Jennifer Lawrence and Robert Pattinson attend the Die My Love red carpet at the 78th annual Cannes Film Festival at Palais des Festivals on May 17, 2025 in Cannes, France. Daniele Venturelli/WireImage

Crawling on all fours like a cat in heat. Letting her own breast milk drip down onto an ink-pooled paintbrush. Rubbing her sex-starved crotch insatiably. Throwing herself through a glass-paned door. Never let it be said that Jennifer Lawrence doesn’t commit—especially when she’s playing a character who might just end up committed.

The semi-surreal, wildly expressionistic Die My Love, based on the 2017 novel by Ariana Harwicz, had its world premiere at the Cannes Film Festival this past weekend, and left viewers wide-eyed at Lawrence’s no-holds-barred portrayal of Grace, a woman suffering from such severe post-partum depression she literally walks through fire. It’s the kind of head-turning star turn that Cannes audiences witnessed when Demi Moore brought The Substance here last year. No surprise that, within 24 hours of its debut, deep-pocketed distributor MUBI, which steered Moore to an Oscar nomination and a Golden Globe win, snapped up U.S. rights (and a few international territories) to the picture for $24 million.
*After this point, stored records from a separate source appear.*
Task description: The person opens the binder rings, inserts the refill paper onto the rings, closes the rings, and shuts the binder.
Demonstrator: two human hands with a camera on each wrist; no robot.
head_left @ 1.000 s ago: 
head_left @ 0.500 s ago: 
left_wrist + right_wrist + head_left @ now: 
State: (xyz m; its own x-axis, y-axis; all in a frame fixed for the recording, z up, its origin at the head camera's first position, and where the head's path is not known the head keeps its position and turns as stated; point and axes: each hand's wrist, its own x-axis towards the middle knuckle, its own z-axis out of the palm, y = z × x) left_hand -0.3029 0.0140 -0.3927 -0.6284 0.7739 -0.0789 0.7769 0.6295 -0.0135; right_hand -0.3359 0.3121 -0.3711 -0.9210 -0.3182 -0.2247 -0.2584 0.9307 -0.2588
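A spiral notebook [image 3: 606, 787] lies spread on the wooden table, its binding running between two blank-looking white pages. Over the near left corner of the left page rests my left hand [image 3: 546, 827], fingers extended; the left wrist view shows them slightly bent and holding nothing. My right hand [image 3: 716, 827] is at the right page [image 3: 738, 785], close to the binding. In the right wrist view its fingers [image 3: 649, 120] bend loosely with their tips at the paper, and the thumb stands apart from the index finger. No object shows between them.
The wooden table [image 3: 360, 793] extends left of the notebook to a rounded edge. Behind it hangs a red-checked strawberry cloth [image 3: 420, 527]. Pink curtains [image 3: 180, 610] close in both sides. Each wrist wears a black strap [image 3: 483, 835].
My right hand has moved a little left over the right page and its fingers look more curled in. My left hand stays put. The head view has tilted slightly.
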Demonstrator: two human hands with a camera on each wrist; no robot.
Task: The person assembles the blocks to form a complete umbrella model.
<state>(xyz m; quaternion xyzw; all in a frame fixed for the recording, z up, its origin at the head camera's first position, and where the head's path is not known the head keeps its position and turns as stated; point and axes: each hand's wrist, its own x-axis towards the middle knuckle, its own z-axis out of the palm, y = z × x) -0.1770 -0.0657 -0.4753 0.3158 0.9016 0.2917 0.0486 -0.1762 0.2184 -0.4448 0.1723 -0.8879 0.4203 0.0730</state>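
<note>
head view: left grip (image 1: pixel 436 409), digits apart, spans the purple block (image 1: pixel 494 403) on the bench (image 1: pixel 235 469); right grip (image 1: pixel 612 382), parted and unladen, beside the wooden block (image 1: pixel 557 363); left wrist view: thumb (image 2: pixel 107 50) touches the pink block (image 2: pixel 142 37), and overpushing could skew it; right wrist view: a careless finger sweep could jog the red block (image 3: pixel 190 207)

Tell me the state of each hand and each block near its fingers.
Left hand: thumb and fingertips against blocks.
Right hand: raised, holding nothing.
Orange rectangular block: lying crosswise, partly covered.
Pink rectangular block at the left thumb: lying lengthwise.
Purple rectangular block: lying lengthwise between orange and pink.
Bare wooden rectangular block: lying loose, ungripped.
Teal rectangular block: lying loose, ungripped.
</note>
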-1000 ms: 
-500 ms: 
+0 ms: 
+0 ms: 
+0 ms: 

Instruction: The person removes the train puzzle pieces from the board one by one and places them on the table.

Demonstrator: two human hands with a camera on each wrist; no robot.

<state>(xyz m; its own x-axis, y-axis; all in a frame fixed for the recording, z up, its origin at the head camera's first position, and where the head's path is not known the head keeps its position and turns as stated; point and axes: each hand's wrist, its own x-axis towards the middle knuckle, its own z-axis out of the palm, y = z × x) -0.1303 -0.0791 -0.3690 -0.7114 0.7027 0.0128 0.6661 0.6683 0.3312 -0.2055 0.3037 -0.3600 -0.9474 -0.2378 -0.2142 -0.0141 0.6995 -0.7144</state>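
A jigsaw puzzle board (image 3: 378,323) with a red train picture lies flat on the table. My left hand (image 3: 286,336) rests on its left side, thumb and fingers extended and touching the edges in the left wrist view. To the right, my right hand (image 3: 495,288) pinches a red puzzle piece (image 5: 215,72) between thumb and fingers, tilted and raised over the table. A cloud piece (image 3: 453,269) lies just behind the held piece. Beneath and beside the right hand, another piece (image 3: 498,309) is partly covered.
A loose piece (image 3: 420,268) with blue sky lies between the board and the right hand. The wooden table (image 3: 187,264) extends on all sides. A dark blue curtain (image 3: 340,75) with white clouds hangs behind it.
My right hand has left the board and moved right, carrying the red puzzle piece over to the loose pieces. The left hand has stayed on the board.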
Jennifer Lawrence in Die My Love Kimberly French

Lynne Ramsay’s feral film, intensely experiential, also stars Robert Pattinson as Jackson, the hapless and helpless husband who doesn’t know how to stop Grace’s descent, preferring to disappear for days at a time on unspecified work trips—and leaving his wife alone with their 6-month-old boy, a cavernous house in the middle of nowhere and an unruly pet mutt she never even wanted.

The duo, transplanted from New York City to an unspecified flat rural landscape, moved into a house previously owned by Jackson’s Uncle Frank, found dead from a mysterious self-inflicted wound. Just down the road is Jackson’s addled father Henry (Nick Nolte), suffering from Alzheimer’s and near death himself; as well as patient mother Pam (Sissy Spacek), who has a habit of sleepwalking outside with her shotgun.

A late addition to the Cannes competition lineup, and still fresh from the editing room, Die My Love is designed for maximum discomfort, with frenzied physicality, haunting cinematography and a soundtrack full of chirping crickets, wild horses, buzzing flies and incessant dog barking. But the unnerving drama still earned a 6-minute standing ovation from the black-tie crowd, which left Ramsay visibly shaken and deeply touched.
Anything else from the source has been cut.